# Best all natural glycerin soap base



## Ann Marie (Sep 30, 2013)

Hi!
Just wondering what is your favorite all natural soap base and...cheapest, for doing melt and pour soaps? have been shopping around but not sure where to buy. 
Thanks for the help!


----------



## Crombie (Oct 1, 2013)

*Favorite MP Base*

You asked for favorite and cheapest MP base.  The terms are not one in the same.  Most soaper's favorite is not the cheapest.  I have used almost ever base but always come back to SFIC (same as Brambleberry premium).  Its performance is consistence and the amount of ingredients are fewer and about as close to a natural base as you can get in MP base.  But, since cost appears to be a concern, many soapers like the price and performance of WSP bases - which offer free shipping with a $35.00 purchase.  The only MP base that I would never use again under any circumstances is Stephenson's because it always sweats for me and I have heard many others say the same thing.


----------



## FGOriold (Oct 1, 2013)

There is no such thing as an all natural soap base - nothing is all natural as that is just a marketing term that can be slapped on anything.  I use only SFIC bases and am happy with how I can work with them and the final product.


----------



## paillo (Oct 1, 2013)

I only use SFIC bases too, either Brambleberry's premium line which you can buy in big bulk blocks, or Peak's SFIC base. Agree, SFIC bases are not the cheapest, but the closest thing to natural you're going to find.


----------



## Marilyna (Oct 1, 2013)

I like WSPs detergent free base.  It's the cheapest I've found, too.


----------



## lisamaliga (Oct 1, 2013)

You can't go wrong with SFIC. Stephenson is also an excellent base but it's usually more expensive than SFIC.


----------



## savonierre (Oct 2, 2013)

Another vote for SFIC..


----------



## kazmi (Oct 3, 2013)

What is SFIC?


----------



## lisamaliga (Oct 4, 2013)

The manufacturer of 17 different types of M&P soap base. Here's their website: http://www.sficcorp.com/


----------



## honeysuds (Oct 4, 2013)

Another vote for WSP detergent free line here.


----------



## kazmi (Oct 5, 2013)

lisamaliga said:


> The manufacturer of 17 different types of M&P soap base. Here's their website: http://www.sficcorp.com/


 
Thanks for the info!  Their bases sound great but I'm not ready to purchase such a large quantity.  I saved the link though cuz you just never know - I may end up loving the mix of cp and M&P  :razz:


----------



## lisamaliga (Oct 5, 2013)

You can Google sfic bases to see who carries it in your area. For example, Brambleberry has it in much smaller amounts, starting at 1 pound. Here's their link: http://www.brambleberry.com/MP-bases-C217.aspx


----------



## Crombie (Oct 5, 2013)

*SFIC Sale*

Soap Making Resource is doing a pre-buy of SFIC at 30% off right now:
http://www.soap-making-resource.com/soap-base-pre-buy.html


----------



## kazmi (Oct 5, 2013)

lisamaliga said:


> You can Google sfic bases to see who carries it in your area. For example, Brambleberry has it in much smaller amounts, starting at 1 pound. Here's their link: http://www.brambleberry.com/MP-bases-C217.aspx


 
Thanks!  Didn't know that BB's is the same.


----------



## Spicey477 (Oct 6, 2013)

Well, this thread was timely,  and helpful. I just finally blew a $100 visa gc at Brambleberry that I received for my birthday in April. Yes, my husband is furloughed, but whoever said a new soaping addiction is responsible? 

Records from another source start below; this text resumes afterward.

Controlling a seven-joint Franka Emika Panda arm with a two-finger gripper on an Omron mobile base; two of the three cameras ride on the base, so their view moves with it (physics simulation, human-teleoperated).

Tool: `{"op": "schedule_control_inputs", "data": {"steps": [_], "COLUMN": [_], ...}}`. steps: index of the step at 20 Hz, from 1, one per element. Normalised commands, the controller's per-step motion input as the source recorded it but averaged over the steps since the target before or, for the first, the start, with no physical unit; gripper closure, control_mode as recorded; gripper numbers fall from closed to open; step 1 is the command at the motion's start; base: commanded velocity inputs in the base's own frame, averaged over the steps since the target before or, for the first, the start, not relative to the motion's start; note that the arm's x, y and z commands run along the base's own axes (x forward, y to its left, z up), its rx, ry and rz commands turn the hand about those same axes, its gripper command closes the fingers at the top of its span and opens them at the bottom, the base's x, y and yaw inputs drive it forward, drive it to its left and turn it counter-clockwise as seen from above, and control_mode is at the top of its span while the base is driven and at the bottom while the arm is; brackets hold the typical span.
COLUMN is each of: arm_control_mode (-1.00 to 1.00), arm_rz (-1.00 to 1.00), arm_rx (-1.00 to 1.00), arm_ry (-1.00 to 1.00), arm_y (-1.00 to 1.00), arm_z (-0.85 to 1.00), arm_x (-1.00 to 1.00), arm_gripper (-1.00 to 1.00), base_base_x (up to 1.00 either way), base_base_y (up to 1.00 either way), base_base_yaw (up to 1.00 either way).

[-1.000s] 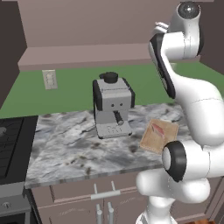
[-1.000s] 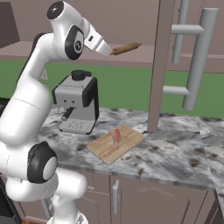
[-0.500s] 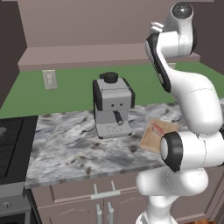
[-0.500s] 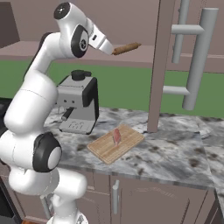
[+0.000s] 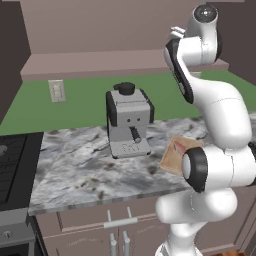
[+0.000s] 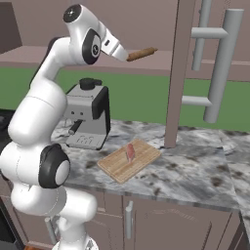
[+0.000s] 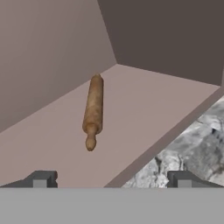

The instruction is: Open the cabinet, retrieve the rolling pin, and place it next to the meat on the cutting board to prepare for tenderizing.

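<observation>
The cabinet (image 6: 215,63) is seen open at the upper right of the right base view, its door edge-on with the long silver bar handle (image 6: 222,66) facing the camera. Inside, on the bare shelf floor (image 7: 144,109), the rolling pin (image 7: 93,110) is found lying flat, left of centre in the hand view, one knobbed end pointing toward the lower edge; nothing else is seen on the shelf around it. In the right base view the same rolling pin (image 6: 141,53) is shown near the top centre.

The gripper (image 7: 111,178) is held wide, its two dark tips spread apart at the bottom of the hand view, apart from the pin and holding nothing.

The cutting board (image 6: 129,159) is laid on the marble counter (image 6: 195,171) at centre frame, with the meat (image 6: 130,152) resting on it. A grey coffee machine (image 6: 89,114) stands just left of the board.
</observation>
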Motion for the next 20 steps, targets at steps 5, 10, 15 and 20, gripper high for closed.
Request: {"op": "schedule_control_inputs", "data": {"steps": [5, 10, 15, 20], "arm_control_mode": [-1.0, -1.0, -1.0, -1.0], "arm_rz": [0.0, 0.0, 0.01, 0.02], "arm_rx": [0.0, 0.0, 0.0, 0.0], "arm_ry": [0.0, 0.0, 0.0, 0.0], "arm_y": [0.0, -0.06, -0.17, -0.15], "arm_z": [-0.08, -0.07, -0.08, -0.05], "arm_x": [0.17, 0.18, 0.16, 0.2], "arm_gripper": [-1.0, -1.0, -1.0, -1.0], "base_base_x": [0.0, 0.0, 0.0, 0.0], "base_base_y": [0.0, 0.0, 0.0, 0.0], "base_base_yaw": [0.0, 0.0, 0.0, 0.0]}}
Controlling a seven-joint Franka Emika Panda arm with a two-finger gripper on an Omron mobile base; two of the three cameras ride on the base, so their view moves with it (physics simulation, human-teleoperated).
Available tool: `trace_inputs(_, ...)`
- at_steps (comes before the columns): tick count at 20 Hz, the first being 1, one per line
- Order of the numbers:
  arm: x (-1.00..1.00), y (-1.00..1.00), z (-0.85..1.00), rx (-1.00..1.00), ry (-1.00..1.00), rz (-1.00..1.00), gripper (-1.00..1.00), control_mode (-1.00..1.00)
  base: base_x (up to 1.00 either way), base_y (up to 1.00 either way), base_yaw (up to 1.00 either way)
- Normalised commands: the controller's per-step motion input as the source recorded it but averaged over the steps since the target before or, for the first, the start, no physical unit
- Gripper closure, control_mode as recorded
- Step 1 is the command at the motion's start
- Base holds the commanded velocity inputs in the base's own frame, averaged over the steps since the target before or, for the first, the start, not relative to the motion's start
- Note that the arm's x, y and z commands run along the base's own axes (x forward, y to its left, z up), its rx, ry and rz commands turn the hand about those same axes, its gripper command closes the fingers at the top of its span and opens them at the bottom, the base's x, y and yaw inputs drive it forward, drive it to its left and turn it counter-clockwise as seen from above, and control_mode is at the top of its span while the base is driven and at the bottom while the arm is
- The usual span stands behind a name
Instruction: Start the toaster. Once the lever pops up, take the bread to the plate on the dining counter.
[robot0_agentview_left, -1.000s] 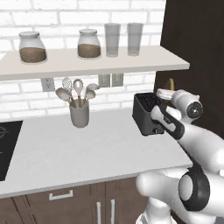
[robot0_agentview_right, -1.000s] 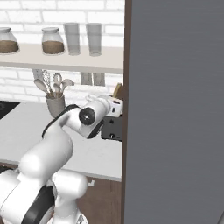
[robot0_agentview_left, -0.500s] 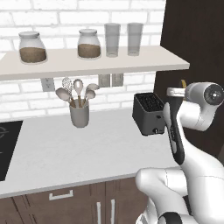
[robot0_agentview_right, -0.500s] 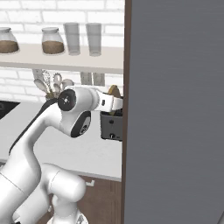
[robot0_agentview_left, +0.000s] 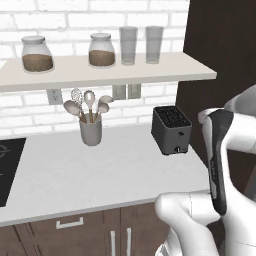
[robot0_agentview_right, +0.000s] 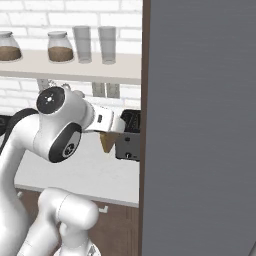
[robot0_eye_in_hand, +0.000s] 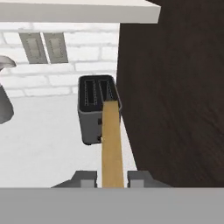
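Note:
My gripper (robot0_eye_in_hand: 113, 177) is shut on the bread (robot0_eye_in_hand: 111, 144), a thin tan slice seen edge-on between the two fingertips (robot0_eye_in_hand: 87, 178). The slice hangs in the air in front of and above the toaster (robot0_eye_in_hand: 94, 113), clear of its two empty slots. In the right base view the bread (robot0_agentview_right: 106, 141) shows as a tan wedge under the white hand, just left of the toaster (robot0_agentview_right: 129, 142). The dark toaster (robot0_agentview_left: 171, 130) stands on the white worktop by the dark cabinet wall, its small lever (robot0_agentview_left: 176, 149) low on the near end face. The plate and the dining counter are out of view.
A grey utensil crock (robot0_agentview_left: 91, 131) stands left of the toaster. A shelf (robot0_agentview_left: 105, 75) with jars and glasses hangs above it. A tall dark cabinet panel (robot0_agentview_left: 220, 55) closes off the right side. A black cooktop (robot0_agentview_left: 7, 167) lies at the far left.
The hand has lifted and drawn back from the toaster toward the base with the bread in its grip. The toaster now stands uncovered.

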Motion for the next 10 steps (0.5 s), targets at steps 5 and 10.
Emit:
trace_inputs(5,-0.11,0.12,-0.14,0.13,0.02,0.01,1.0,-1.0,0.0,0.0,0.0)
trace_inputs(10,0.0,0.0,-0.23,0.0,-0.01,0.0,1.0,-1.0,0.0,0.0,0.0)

Sent from my SAMSUNG-SGH-I337 using Soap Making mobile app


----------



## Crombie (Oct 6, 2013)

Kazmi - BB PREMIUM bases are the same as SFIC, not their regular.


----------



## Chefmom (Oct 9, 2013)

I have always made all the soaps for my family for about 12 years, I primarily make hot process, and cold process.  When the kids were little I would pick up the melt and pour in the craft stores to play with and for Grandma gifts.

Recently I made a gift basket and used the craft store melt and pour for kid soaps, the kind that is clear with little toys embedded in them.  Well, I had some left over and was using it for hand soap.  I don't like it myself, but I noticed that someone was using it, because it was disappearing fast.

My daughter is a B&B snob and very fussy.  She hates my soaps.  I make them for my skin, but she doesn't like the conditioning "after feel".  I have tried many recipes to please her, but she is never happy.  One morning she saw my soap stuff on the table and said, "OOhh are you making soap?"  I said yes, and she asked if I could make "that one in the bathroom that is purple".  I didn't have a purple soap in the bathroom.  She described it and told me how it was perfect for a face soap, it rinsed nice and she was using a tiny, tiny piece that was almost gone.  She was talking about the craft store melt and pour.  Kids.

So, I made up more melt and pour just for her.  I have been researching online, and reading and reading about a better melt and pour when I found http://www.essentialsbycatalina.com

They do list an all natural glycerin soap.  It's not the super clear like in the craft store, but I have an order in for samples.  I am making a bunch of colored soaps for my daughter to try to see which one is her favorite.

They only sell in 20 pound blocks, but you can buy samples of their different melt and pour bases, so I'm trying a few.  

The things we do to keep our kids happy.


----------



## kazmi (Oct 10, 2013)

Thanks Chefmom!  I just ordered some of their samples too.  That's funny about your daughter!  Kids...


----------



## Stinkydancer (Oct 10, 2013)

Chefmom said:


> I have always made all the soaps for my family for about 12 years, I primarily make hot process, and cold process.  When the kids were little I would pick up the melt and pour in the craft stores to play with and for Grandma gifts.
> 
> Recently I made a gift basket and used the craft store melt and pour for kid soaps, the kind that is clear with little toys embedded in them.  Well, I had some left over and was using it for hand soap.  I don't like it myself, but I noticed that someone was using it, because it was disappearing fast.
> 
> ...



Essentials by Catalina lotions are nice too- just sayin'. I don't use their soap but many do.

I have customers like your daughter- some people just do not like the way CP/HP makes their skin feel.:roll: Maybe they are conditioned to cleansers- I don't know. I like making MP soap so I go with it. 
Anyway- I have to say I use the SFIC base mostly and have been for awhile.
Recently- I tried Soapers Choice which is actually Crafters Choice for some wedding favors and I have to say the soap felt nice. I thought it would be drying and miserable but it was just the opposite. Anyway- that's my 2 cents for whatever it's worth.


----------



## Marilyna (Oct 11, 2013)

Hey Stinkydancer,

Are you sure Soaper's Choice and Crafter's Choice bases are the same?  I just tried some of WSP's Crafter's Choice Extra Clear MP and it was not as lathery as Soaper's Choice.


----------